Hu Jie’s intentional use of archival footage of the Anti-Rightist Movement and the Cultural Revolution in both films can be interpreted as a critique of this petrified historiology. The cheerful and heroic tone in the official footage sounds comfortably ironic when juxtaposed with the heartrending stories of Lin Zhao and Bian Zhongyu, since it was precisely these “celebrated events” that engendered such tragedies.

The interview is the primary method applied by Hu to tell the story of Lin Zhao and Wang’s wife Bian Zhongyun. The recording of testimony turns their private remembrance into a visual archive of people recollecting their memory. The past should not be viewed as static and separated from the present; rather it is always in dialectical dialogue with the present. What people thought and said about Lin Zhao at the moment of today’s recording may be vastly different to what they might have said ten or twenty years ago. The content of interviews also tells us the story of a person through their facial expressions, tone and mood. Pity, fear, anger, melancholy, all these deep and complex feelings are missing in the standardized official footage. History is not petrified in the dusty archives; it is alive in people’s memory and lived experience today.

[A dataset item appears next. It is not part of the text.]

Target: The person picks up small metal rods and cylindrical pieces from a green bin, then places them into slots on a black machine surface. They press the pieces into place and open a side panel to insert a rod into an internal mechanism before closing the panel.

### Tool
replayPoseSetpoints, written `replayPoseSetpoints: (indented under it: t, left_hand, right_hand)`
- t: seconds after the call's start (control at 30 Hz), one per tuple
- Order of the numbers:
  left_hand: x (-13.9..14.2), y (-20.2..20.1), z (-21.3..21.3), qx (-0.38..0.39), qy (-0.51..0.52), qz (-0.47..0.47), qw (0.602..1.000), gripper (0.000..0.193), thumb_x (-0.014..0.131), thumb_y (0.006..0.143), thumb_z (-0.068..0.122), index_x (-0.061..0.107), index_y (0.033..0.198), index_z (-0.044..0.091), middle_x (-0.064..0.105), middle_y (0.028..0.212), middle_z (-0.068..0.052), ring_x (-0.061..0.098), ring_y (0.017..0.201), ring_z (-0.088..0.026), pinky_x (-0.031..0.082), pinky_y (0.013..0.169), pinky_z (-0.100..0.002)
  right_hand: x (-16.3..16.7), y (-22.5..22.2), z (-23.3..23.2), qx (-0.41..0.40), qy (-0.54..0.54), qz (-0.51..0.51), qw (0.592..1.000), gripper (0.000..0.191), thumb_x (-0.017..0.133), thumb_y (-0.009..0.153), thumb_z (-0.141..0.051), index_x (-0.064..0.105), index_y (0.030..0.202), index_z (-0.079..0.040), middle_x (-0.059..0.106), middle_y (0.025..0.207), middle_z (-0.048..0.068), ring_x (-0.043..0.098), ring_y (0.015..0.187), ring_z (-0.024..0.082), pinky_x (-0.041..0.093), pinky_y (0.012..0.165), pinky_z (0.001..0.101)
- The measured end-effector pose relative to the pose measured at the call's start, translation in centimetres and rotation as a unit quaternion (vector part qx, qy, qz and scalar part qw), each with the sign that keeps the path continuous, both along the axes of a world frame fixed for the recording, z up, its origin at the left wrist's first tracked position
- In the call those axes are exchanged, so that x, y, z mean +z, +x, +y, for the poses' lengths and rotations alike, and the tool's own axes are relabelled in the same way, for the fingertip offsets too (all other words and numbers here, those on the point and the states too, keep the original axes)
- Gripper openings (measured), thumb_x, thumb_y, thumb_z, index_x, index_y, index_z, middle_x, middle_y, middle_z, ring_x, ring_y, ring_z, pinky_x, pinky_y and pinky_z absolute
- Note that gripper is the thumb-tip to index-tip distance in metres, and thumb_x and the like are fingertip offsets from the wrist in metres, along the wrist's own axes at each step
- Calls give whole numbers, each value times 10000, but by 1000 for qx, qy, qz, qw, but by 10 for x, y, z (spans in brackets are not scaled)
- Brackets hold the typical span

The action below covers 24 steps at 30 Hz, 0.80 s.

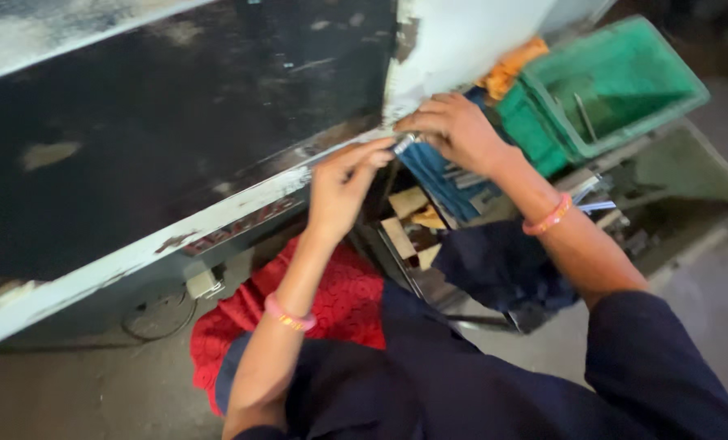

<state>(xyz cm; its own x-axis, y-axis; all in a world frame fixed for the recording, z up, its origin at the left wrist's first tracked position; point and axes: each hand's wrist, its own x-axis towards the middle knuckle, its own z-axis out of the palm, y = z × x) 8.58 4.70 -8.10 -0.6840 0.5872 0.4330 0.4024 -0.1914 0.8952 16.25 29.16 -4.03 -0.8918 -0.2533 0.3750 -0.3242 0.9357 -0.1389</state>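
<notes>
Both hands pinch one small metal part (pixel 404 143) at the machine's pale edge (pixel 241 204): your left hand (pixel 343 189) from below, your right hand (pixel 455 130) above. Keep it square against that edge; steady your wrists.

Dim, soft daylight from the right, glare on pale paint, slight motion blur throughout.
</notes>
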Motion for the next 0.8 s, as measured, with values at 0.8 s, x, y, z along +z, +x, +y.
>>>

Lin Zhao’s ‘vilification’ of the Communist Party and her dream of a democratic society were actually very insightful – she was one of very few people who remained clear-headed. Wang Jingyao lives in a time in which a whole society is trying to forget its past. He is not simply addicted to the traumatic past but firmly holds onto his dream for the future. So the alternative archive is also a site for potential change, stored with hope._

This article was first printed in the Norwegian film magazine WUXIA.